About this task. Please reproduce the data below exactly, from the first line through the line containing "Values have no", and leave every later line out.

------ Records shown

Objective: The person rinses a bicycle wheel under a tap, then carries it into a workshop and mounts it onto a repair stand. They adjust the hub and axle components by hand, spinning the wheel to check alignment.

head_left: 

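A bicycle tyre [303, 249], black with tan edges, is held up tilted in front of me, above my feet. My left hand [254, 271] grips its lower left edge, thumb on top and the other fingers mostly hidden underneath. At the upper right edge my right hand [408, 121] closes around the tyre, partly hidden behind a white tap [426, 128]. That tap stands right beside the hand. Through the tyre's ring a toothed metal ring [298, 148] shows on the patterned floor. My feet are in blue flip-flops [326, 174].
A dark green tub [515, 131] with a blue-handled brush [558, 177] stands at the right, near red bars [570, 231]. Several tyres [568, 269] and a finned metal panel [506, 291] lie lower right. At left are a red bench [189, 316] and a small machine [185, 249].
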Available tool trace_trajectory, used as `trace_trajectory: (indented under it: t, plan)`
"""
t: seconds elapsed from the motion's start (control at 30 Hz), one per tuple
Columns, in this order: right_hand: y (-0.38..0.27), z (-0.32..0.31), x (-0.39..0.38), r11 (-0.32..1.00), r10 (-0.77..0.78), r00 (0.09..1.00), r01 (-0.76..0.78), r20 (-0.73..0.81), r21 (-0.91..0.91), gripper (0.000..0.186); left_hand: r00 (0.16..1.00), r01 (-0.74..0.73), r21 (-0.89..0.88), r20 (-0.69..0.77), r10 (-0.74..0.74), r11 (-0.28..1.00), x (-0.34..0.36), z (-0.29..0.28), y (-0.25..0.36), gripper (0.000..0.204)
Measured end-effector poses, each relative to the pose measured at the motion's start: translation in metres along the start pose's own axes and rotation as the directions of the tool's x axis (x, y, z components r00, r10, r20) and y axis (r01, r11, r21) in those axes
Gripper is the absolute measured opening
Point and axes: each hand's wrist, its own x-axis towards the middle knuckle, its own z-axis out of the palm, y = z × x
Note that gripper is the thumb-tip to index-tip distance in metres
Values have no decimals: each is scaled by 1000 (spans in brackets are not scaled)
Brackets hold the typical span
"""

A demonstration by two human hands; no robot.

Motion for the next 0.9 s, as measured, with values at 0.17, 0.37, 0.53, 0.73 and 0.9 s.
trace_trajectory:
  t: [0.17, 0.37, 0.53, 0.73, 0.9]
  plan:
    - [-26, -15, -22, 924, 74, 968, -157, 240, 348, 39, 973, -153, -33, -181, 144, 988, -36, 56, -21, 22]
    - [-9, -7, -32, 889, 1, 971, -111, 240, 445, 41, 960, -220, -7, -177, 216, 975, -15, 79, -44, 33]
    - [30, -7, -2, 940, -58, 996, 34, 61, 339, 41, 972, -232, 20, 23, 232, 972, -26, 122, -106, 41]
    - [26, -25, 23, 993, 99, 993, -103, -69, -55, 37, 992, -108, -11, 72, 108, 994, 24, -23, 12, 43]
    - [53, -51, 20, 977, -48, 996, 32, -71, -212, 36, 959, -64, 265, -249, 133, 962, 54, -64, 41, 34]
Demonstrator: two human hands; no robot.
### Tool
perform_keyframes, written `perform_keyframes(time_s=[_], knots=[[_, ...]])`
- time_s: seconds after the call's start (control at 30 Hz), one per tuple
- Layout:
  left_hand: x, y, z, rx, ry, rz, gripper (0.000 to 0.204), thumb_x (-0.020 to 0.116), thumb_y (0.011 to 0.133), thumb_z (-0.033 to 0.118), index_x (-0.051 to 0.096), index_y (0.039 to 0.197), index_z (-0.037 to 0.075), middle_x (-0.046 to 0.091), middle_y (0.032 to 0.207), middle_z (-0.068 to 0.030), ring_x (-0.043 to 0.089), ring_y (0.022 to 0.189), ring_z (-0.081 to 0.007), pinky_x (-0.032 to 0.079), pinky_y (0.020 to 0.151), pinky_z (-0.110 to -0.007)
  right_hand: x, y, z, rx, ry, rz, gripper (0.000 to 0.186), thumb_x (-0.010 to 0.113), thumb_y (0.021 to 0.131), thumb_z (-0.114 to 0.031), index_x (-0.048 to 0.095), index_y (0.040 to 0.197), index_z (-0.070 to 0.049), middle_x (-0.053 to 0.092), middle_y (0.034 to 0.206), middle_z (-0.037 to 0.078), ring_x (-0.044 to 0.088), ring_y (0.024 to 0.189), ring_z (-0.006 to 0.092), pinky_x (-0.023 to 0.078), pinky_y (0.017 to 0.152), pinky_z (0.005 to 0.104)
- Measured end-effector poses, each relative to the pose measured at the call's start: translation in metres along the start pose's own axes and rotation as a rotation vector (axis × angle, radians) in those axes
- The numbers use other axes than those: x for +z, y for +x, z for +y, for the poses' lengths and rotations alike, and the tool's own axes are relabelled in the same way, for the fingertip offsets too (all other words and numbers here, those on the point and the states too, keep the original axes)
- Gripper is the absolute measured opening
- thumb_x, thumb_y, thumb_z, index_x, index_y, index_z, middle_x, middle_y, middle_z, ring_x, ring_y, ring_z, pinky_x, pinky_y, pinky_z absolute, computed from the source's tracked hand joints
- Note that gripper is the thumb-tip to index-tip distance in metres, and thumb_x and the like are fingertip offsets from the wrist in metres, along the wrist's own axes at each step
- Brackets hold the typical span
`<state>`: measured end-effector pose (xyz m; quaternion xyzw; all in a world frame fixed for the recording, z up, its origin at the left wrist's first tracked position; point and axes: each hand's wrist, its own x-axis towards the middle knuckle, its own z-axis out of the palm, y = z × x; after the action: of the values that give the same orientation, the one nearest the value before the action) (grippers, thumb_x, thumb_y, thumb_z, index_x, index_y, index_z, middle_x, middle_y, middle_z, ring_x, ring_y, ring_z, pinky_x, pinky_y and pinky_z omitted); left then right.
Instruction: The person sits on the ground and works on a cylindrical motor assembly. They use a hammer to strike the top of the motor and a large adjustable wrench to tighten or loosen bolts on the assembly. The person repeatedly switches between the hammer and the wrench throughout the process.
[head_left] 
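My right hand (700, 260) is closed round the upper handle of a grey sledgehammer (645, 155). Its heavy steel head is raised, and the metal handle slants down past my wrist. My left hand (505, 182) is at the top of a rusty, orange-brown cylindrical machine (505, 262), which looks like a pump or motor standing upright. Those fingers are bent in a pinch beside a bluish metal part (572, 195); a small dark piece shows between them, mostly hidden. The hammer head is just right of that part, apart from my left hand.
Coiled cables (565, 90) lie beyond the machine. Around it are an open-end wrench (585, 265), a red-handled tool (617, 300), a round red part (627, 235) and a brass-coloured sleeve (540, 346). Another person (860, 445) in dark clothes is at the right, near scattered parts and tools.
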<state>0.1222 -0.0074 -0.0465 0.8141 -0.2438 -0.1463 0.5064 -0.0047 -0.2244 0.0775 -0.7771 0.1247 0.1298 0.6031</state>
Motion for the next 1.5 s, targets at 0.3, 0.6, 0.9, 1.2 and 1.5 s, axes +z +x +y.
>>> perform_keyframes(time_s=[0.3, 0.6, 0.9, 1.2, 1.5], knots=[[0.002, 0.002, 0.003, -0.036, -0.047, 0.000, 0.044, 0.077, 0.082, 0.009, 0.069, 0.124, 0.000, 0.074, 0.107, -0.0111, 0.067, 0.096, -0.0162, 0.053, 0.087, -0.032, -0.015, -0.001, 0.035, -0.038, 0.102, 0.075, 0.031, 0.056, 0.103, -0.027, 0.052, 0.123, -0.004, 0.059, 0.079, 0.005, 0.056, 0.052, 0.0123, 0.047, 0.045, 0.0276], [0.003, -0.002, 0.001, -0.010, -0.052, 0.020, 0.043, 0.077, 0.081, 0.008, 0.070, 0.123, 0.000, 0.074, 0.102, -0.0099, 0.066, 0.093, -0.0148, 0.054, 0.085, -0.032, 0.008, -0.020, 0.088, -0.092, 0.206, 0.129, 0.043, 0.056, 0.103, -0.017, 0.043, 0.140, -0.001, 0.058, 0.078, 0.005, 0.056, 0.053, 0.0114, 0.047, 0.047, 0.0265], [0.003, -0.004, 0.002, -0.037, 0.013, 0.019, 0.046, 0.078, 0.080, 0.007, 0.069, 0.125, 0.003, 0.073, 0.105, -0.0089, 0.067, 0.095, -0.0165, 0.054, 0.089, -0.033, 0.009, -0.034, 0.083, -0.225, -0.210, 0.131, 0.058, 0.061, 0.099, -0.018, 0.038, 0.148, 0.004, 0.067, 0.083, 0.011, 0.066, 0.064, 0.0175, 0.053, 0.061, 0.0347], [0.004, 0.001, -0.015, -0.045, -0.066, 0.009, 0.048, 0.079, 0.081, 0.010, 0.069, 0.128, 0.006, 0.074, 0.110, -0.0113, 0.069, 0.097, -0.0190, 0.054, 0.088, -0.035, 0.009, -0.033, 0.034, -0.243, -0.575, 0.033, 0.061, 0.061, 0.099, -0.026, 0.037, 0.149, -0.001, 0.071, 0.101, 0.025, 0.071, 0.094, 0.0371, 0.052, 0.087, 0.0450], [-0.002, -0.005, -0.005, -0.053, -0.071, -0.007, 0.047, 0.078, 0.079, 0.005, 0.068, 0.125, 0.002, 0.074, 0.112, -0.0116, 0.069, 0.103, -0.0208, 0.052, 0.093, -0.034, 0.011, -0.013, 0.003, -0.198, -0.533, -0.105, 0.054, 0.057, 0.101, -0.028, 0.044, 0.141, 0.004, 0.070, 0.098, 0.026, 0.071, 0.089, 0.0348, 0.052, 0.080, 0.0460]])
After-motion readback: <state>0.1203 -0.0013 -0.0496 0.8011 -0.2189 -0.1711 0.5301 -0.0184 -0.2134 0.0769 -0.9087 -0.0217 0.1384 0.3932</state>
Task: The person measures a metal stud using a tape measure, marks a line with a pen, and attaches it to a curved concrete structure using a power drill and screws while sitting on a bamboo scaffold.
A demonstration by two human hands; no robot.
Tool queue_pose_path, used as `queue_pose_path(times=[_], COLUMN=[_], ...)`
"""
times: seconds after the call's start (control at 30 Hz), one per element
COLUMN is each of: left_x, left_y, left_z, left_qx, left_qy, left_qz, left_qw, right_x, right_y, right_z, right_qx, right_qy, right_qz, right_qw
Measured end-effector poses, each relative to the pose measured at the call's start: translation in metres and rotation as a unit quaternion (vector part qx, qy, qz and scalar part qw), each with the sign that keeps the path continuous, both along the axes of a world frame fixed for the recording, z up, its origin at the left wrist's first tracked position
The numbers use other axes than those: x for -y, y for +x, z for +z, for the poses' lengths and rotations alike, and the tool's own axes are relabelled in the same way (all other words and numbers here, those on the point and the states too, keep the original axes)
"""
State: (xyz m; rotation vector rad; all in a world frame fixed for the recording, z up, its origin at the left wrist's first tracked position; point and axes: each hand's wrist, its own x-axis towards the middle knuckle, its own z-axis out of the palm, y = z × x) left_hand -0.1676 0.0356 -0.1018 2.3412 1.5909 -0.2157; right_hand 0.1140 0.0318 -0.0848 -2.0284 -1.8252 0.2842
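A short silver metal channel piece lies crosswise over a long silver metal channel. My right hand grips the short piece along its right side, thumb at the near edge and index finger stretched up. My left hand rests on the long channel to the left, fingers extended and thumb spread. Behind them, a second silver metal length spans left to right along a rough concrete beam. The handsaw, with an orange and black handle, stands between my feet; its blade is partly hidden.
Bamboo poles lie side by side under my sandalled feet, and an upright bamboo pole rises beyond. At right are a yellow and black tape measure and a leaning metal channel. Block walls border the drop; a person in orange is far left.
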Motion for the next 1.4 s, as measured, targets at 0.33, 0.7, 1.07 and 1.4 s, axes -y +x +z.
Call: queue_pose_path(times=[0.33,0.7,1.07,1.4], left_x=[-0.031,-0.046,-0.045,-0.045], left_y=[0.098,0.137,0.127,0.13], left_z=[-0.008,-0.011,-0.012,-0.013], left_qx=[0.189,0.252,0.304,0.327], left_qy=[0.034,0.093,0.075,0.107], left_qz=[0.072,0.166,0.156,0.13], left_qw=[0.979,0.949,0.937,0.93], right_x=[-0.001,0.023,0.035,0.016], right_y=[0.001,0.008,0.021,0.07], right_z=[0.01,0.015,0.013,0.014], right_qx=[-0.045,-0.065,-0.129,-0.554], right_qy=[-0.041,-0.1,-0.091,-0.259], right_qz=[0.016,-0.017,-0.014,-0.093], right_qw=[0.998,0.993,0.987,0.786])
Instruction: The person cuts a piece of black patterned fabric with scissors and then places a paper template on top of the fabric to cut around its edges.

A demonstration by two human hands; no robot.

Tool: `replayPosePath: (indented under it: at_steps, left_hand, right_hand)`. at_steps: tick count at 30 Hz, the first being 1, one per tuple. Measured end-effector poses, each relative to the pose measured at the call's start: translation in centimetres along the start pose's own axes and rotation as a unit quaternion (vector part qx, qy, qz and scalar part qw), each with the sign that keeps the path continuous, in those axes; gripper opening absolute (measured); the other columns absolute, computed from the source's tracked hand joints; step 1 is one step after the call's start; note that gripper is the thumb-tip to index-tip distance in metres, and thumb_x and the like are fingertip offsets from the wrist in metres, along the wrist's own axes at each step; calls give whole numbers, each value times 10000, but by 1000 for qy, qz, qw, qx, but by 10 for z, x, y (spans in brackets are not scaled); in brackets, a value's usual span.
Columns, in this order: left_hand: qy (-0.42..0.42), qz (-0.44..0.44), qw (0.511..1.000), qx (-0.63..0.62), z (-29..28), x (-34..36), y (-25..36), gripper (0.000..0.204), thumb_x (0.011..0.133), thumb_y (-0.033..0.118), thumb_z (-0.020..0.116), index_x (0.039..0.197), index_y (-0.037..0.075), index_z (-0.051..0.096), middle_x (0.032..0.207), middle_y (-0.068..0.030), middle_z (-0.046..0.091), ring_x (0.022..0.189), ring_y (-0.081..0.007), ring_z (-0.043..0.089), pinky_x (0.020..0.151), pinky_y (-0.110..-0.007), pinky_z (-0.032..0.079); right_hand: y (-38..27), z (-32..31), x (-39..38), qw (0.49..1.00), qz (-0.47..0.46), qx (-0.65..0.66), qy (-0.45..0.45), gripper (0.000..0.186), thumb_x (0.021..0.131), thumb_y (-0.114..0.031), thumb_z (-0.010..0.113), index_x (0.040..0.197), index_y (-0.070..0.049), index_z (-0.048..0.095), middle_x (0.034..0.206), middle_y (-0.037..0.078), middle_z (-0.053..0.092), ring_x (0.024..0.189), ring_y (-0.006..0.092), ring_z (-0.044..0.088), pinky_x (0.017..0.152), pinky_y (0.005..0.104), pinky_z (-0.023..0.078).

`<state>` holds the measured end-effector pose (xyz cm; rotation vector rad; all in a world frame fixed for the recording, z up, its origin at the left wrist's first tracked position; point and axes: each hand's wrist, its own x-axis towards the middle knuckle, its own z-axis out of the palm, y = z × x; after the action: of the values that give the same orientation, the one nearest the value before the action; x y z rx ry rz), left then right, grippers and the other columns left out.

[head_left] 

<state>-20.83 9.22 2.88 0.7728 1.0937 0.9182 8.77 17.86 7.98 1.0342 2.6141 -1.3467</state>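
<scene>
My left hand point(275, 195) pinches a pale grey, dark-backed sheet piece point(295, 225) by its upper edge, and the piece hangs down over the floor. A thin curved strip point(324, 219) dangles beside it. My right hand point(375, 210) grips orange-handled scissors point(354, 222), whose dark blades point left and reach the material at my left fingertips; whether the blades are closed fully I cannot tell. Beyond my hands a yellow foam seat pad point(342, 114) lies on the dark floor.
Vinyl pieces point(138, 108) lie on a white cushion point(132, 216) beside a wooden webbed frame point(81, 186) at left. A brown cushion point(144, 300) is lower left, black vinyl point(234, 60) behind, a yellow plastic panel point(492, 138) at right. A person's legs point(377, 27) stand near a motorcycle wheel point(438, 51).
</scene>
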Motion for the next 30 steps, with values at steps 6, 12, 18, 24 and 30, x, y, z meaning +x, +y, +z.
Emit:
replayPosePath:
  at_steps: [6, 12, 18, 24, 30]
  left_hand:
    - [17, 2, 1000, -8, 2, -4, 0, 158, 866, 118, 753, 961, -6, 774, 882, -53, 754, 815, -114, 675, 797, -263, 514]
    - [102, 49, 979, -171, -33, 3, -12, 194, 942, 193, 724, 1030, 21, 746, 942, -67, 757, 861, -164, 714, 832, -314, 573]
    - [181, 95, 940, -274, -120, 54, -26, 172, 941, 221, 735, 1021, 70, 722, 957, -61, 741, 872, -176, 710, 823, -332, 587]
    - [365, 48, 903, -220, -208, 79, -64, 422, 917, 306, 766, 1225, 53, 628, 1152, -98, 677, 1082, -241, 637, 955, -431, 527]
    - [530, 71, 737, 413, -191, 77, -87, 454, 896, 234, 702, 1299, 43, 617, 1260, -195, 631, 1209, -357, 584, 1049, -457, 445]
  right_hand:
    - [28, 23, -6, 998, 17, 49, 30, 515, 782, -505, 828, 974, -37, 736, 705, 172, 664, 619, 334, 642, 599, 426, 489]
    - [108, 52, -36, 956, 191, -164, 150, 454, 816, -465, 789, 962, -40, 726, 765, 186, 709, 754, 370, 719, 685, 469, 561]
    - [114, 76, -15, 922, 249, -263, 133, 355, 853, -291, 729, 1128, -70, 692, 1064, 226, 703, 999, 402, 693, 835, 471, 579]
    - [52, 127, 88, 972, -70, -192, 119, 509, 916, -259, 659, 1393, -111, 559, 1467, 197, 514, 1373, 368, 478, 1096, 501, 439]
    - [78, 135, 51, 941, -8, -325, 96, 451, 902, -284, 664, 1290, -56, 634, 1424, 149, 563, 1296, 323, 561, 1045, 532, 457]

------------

Answer area.
Objective: The person rinses a bicycle wheel under a tap, then carries it into a workshop and mounts it onto a repair stand. They adjust the hub and axle components by hand, spinning the wheel to check alignment.

head_left: 

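A bicycle tyre [303, 249], black with tan edges, is held up tilted in front of me, above my feet. My left hand [254, 271] grips its lower left edge, thumb on top and the other fingers mostly hidden underneath. At the upper right edge my right hand [408, 121] closes around the tyre, partly hidden behind a white tap [426, 128]. That tap stands right beside the hand. Through the tyre's ring a toothed metal ring [298, 148] shows on the patterned floor. My feet are in blue flip-flops [326, 174].
A dark green tub [515, 131] with a blue-handled brush [558, 177] stands at the right, near red bars [570, 231]. Several tyres [568, 269] and a finned metal panel [506, 291] lie lower right. At left are a red bench [189, 316] and a small machine [185, 249].
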Available tool trace_trajectory, used as `trace_trajectory: (indented under it: t, plan)`
"""
t: seconds elapsed from the motion's start (control at 30 Hz), one per tuple
Columns, in this order: right_hand: y (-0.38..0.27), z (-0.32..0.31), x (-0.39..0.38), r11 (-0.32..1.00), r10 (-0.77..0.78), r00 (0.09..1.00), r01 (-0.76..0.78), r20 (-0.73..0.81), r21 (-0.91..0.91), gripper (0.000..0.186); left_hand: r00 (0.16..1.00), r01 (-0.74..0.73), r21 (-0.89..0.88), r20 (-0.69..0.77), r10 (-0.74..0.74), r11 (-0.28..1.00), x (-0.34..0.36), z (-0.29..0.28), y (-0.25..0.36), gripper (0.000..0.204)
Measured end-effector poses, each relative to the pose measured at the motion's start: translation in metres along the start pose's own axes and rotation as the directions of the tool's x axis (x, y, z components r00, r10, r20) and y axis (r01, r11, r21) in those axes
Gripper is the absolute measured opening
Point and axes: each hand's wrist, its own x-axis towards the middle knuckle, its own z-axis out of the palm, y = z × x
Note that gripper is the thumb-tip to index-tip distance in metres
Values have no decimals: each is scaled by 1000 (spans in brackets are not scaled)

Work on the exercise is finished.